## [Work task]
Only one stretch of the data below is wanted: the lines from the one with "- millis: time" through the one with "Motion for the", repeated exactly.

## [Information shown]
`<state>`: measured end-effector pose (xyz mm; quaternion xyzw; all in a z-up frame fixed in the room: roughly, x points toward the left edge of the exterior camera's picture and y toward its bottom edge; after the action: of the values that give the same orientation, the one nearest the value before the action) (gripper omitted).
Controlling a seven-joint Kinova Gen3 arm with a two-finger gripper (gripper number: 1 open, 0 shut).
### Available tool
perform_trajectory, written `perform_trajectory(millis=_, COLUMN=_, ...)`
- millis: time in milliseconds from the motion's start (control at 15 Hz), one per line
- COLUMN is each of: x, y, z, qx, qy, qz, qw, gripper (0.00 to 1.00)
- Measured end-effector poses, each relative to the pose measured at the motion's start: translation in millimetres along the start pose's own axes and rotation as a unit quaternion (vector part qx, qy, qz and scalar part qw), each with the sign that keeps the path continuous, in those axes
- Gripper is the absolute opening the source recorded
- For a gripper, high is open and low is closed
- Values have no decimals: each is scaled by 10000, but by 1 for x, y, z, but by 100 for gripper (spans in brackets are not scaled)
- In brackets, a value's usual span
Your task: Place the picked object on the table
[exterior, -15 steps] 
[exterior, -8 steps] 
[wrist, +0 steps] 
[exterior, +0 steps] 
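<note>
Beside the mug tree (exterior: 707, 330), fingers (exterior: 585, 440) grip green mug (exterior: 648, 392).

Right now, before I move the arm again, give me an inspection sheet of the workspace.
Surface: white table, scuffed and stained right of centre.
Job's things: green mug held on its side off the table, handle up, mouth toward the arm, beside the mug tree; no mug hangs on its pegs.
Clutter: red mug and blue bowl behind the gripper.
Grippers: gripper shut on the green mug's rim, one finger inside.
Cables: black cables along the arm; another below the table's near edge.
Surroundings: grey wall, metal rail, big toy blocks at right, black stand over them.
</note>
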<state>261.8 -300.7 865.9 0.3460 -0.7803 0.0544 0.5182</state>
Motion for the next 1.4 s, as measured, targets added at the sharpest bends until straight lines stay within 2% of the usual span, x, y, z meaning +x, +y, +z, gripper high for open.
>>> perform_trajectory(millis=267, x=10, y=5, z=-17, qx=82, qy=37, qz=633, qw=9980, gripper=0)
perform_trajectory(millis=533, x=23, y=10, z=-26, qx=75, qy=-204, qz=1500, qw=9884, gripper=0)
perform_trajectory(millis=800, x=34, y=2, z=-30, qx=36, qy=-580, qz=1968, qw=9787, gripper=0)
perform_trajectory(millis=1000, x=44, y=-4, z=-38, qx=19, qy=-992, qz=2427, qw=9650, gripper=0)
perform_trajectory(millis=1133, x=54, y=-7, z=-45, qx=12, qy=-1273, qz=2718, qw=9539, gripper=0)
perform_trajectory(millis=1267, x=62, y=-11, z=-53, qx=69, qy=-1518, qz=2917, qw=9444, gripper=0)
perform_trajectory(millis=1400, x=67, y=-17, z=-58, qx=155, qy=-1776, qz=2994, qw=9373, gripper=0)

## [Answer]
- millis: time in milliseconds from the motion's start (control at 15 Hz), one per line
- COLUMN is each of: x, y, z, qx, qy, qz, qw, gripper (0.00 to 1.00)
- Measured end-effector poses, each relative to the pose measured at the motion's start: translation in millimetres along the start pose's own axes and rotation as a unit quaternion (vector part qx, qy, qz and scalar part qw), each with the sign that keeps the path continuous, in those axes
- Gripper is the absolute opening the source recorded
- For a gripper, high is open and low is closed
- Values have no decimals: each is scaled by 10000, but by 1 for x, y, z, but by 100 for gripper (spans in brackets are not scaled)
- In brackets, a value's usual span
Your task: Place the picked object on the table
[exterior, -15 steps] 
[exterior, -8 steps] 
[wrist, +0 steps] 
[exterior, +0 steps] 
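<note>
Beside the mug tree (exterior: 707, 330), fingers (exterior: 585, 440) grip green mug (exterior: 648, 392).

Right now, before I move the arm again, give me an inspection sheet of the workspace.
Surface: white table, scuffed and stained right of centre.
Job's things: green mug held on its side off the table, handle up, mouth toward the arm, beside the mug tree; no mug hangs on its pegs.
Clutter: red mug and blue bowl behind the gripper.
Grippers: gripper shut on the green mug's rim, one finger inside.
Cables: black cables along the arm; another below the table's near edge.
Surroundings: grey wall, metal rail, big toy blocks at right, black stand over them.
</note>
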<state>261.8 -300.7 865.9 0.3460 -0.7803 0.0544 0.5182</state>
Motion for the next 1.4 s, as measured, targets added at the sharpest bends until straight lines stay within 2% of the usual span, x, y, z meaning +x, +y, +z, gripper high for open.

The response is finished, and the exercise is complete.